Paul Krugman, premio Nobel per l’economia, scrive nel suo ultimo libro “Il ritorno dell’economia della depressione e la crisi del 2008” una frase che sembra lapidaria: «La verità è che il nocciolo del socialismo non rappresenta più un’opposizione al capitalismo». Giro la frase a Gianni Cervetti, che è stato un esponente di primo piano del Partito comunista italiano, un compagno e amico storico di Giorgio Amendola, quindi aperto alla collaborazione con tutte le forze della sinistra socialista e democratica. 



Negli ultimi anni del Pci, Cervetti fu il leader della cosiddetta area migliorista, l’ala dialogante con i socialisti di Bettino Craxi. Il tema di una breve chiacchierata con Gianni Cervetti è la deriva del Partito Democratico, l’impotenza, ammessa dallo stesso Walter Veltroni, di costruire un polo di opposizione di sinistra nel nuovo sistema politico italiano. 



Il riferimento a Krugman è venuto spontaneo, perché la bocciatura del Pd è come la caduta di ideali che si richiamano innanzitutto all’area che fu comunista, che poi ripiegò su posizioni socialiste o socialdemocratiche e che alla fine è diventata un’indistinta galassia riformista. 

Cervetti risponde: «Krugman è persona stimabilissima, ma ragiona di fronte alla realtà americana, ragiona da americano e arriva a queste conclusioni. Ma per l’Europa e per l’Italia io non condivido questa analisi. Difendo ancora questa grande tradizione socialista, di sinistra, che ha avuto un grande ruolo in Europa e in Italia». 



L’abbiamo presa da lontano per arrivare a questo “collasso” del Pd. «Quando si continua e mettere davanti alle questioni di politica sociale, ai problemi della giustizia italiana, al problema di come collocarsi nella realtà internazionale, solo i problemi statutari e le regole, l’opzione delle primarie e tutto il seguito confuso di congressi, pre-congressi, reggenze e via dicendo, si dà l’impressione di cercare solo equilibri di rapporto di piccolo potere. E alla fine non si costruisce nulla». 
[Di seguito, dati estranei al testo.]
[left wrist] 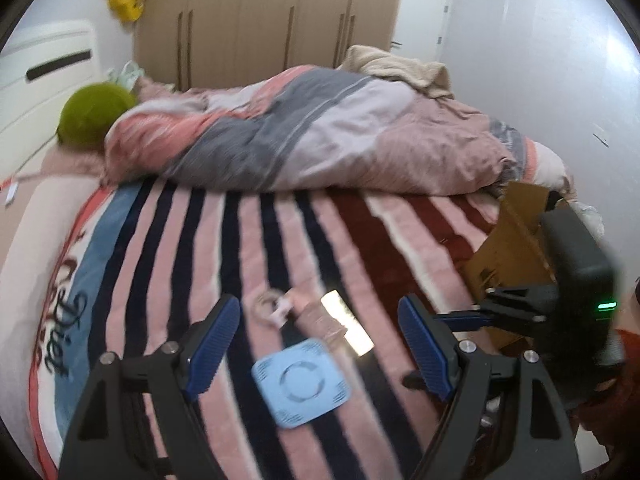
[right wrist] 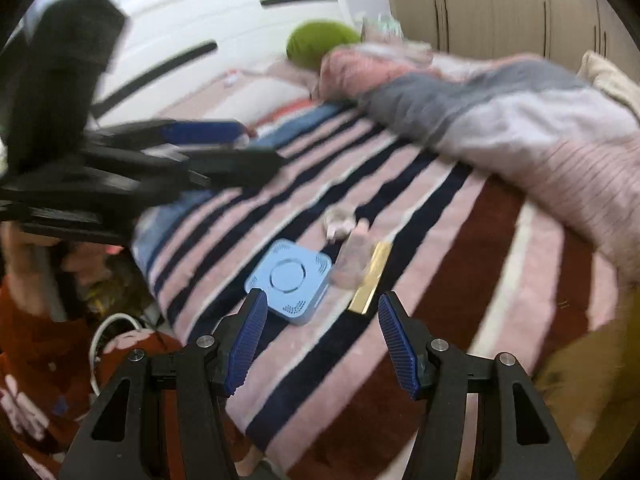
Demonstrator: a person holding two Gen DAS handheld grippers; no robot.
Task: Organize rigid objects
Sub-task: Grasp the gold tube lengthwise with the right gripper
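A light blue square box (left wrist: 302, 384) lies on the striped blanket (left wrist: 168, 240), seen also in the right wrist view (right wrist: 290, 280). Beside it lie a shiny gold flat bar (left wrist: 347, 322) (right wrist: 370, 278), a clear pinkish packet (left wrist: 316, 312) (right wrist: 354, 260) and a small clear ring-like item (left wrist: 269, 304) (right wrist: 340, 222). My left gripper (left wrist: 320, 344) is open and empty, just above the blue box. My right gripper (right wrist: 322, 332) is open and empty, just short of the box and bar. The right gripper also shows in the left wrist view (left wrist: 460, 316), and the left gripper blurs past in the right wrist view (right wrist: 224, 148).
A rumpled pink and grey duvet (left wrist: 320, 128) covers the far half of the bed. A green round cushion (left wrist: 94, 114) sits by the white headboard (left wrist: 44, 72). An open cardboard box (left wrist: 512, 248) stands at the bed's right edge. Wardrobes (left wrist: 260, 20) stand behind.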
Più che deluso, Cervetti sembra infastidito di fronte a questo arruffato Partito Democratico. Non può essere la conclusione storica di una lunga vicenda? «Mah, storico! In questo c’è tutto e anche nulla. Il problema è che per tutti, anche per i socialisti europei, c’è da affrontare un profondo rinnovamento. A cominciare dall’unità dell’Europa. Questo è un nodo che non è stato ancora sciolto. Oggi, nel 2009. Non c’è stato un rinnovamento e non c’è stato un impegno determinato. E poi c’è un problema di identità da salvaguardare. Intanto non si può astrarsi completamente dalla realtà. In politica una forza politica guarda al momento che si vive. Quindi il socialismo dovrebbe guardare al momento dato, a quello che si trova di fronte e affrontare le questioni sul tappeto». 

Quindi lei sostiene che non si sono affrontati i problemi che sono davanti agli occhi di tutti, quasi una fuga dalla realtà. E quindi gli elettori non sanno più come orientarsi? «Ma basta osservare la questione dei rapporti internazionali e soprattutto i problemi della giustizia italiana, dove non si tratta di parlare di un processo, che è pure un fatto importante, ma del funzionamento complessivo dello Stato di diritto. A me pare che oggi nel Pd c’è un appiattimento, spesso su posizioni giustizialiste, che non c’entra nulla con una forza di sinistra che voglia difendere lo Stato di diritto». 

Accennava anche a un problema delle identità? «Mi sembra evidente. Che cosa vuole dire mettere insieme, indistintamente, tutti i riformismi? Dietro a ogni politica, a ogni scelta riformista c’è un lungo percorso, una storia, un’identità, degli ideali. È necessario che i riformismi si uniscano, ma non in un partito, piuttosto in un governo o in una coalizione. Di tradizioni di sinistra in Italia ce ne sono state moltissime e ora sono tutte cancellate. Perché alla fine una persona, con la sua identità, dovrebbe scegliere un’ammucchiata indistinta di riformismi?».